研究者たちは、次のように総括している。「本研究の結果は、私たちが『浅薄な能力主義』と呼ぶパラダイムのリスクを浮き彫りにしている……なぜならこのパラダイムは、成功要因のうちでランダム性の役割を過小評価しているからだ」。

億万長者のなかには、才能に恵まれた人もいるかもしれない。だが全員、運が良かった。そして、運は本質的に偶然の産物だ。

タレブや社会学者のダンカン・ワッツや経済学者のロバート・フランクはそれぞれ、私たちは成功を目の当たりにすると過去を振り返って理由を推測しがちであることを示した。
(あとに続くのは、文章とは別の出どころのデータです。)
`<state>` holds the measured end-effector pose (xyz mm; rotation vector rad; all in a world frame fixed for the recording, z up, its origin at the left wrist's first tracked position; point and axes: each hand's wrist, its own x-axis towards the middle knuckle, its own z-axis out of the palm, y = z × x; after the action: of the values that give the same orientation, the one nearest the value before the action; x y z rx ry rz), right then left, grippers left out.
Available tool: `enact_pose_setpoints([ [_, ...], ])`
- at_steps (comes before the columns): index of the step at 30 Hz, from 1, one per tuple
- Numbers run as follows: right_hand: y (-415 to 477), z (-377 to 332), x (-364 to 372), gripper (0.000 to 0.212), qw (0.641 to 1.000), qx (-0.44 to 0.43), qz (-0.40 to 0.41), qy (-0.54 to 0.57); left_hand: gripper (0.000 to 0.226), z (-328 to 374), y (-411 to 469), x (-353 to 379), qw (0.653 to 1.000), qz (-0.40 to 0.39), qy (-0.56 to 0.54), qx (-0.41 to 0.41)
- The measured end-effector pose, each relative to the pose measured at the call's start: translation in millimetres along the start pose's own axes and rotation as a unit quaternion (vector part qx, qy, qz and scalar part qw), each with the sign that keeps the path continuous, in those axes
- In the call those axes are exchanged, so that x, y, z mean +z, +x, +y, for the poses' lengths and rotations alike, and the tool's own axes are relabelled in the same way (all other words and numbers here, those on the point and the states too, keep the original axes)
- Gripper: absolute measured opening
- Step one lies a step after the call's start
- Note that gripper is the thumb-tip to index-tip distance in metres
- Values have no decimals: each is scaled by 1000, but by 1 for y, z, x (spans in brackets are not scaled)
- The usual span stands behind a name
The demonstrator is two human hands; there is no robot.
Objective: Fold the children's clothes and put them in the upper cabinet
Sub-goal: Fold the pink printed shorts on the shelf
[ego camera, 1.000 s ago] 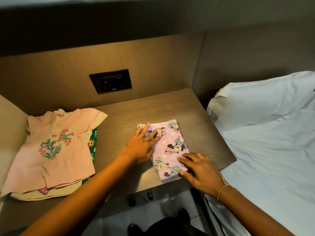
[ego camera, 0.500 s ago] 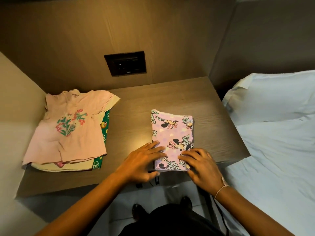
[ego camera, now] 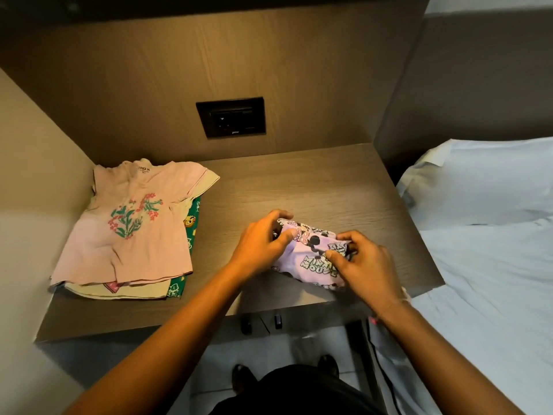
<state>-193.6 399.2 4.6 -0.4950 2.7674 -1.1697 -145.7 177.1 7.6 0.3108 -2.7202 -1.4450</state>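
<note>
Gripping the folded purple garment [ego camera: 311, 256] w/ both hands: left hand [ego camera: 260, 247] pinches its far-left corner between thumb and fingers, right hand [ego camera: 366, 265] pinches the right edge the same way. Both are closed on cloth, not flat on it. That two-sided pinch looks meant to keep the layers from sliding apart, prob so the bundle can come off the desk [ego camera: 314, 187] in one piece. The garment sits between the hands, bunched up a bit at the top, its near edge close to the desk's front edge, right under the right wrist.

Well to the left of the left hand lies the pile of clothes [ego camera: 131, 232]: pink shirt [ego camera: 128, 223] on top, spread flat, yellowish piece and green printed piece peeking out beneath. They look unfolded, parked off to the side so the middle of the desk stays free as a folding spot.

Beyond both hands, on the back panel, is a black socket plate [ego camera: 231, 117]. To the right of the right hand, a bed w/ white sheets [ego camera: 484, 235].

Upper cabinet isn't visible, so where the bundle goes can't be told. Judging by the layout: one item folded, the rest not yet done.
</note>
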Motion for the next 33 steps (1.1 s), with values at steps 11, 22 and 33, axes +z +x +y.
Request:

そうした推測を行わせるのが、彼らの言う「物語の誤謬(ごびゅう)」、あるいは、より一般的には「後知恵バイアス」だ。

億万長者は才能があるに違いないという考え方も、そのような誤謬の一例と言える。

偶然の結果であることを認めてみる

成功するためには運がそれほど重要な役割を果たすのなら、それが運の良し悪しについて私たちがどう考えるかに影響を与えてしかるべきだ。

自分は能力主義の世界に暮らしていて、そこでは成功は、部分的には偶然や巡り合わせによって決まるのではなく、秀でた才能のある人々に与えられる、と信じているのなら、成功するたびにすべて自分の手柄にし、失敗するたびに自分を責めるのが理に適(かな)っている。

だが、見たところランダム性や巡り合わせと思えるものが、人生における変動の相当な割合を引き起こしていることを受け容れたら(実際、引き起こしているのだが)、人生の展望が変わるだろう。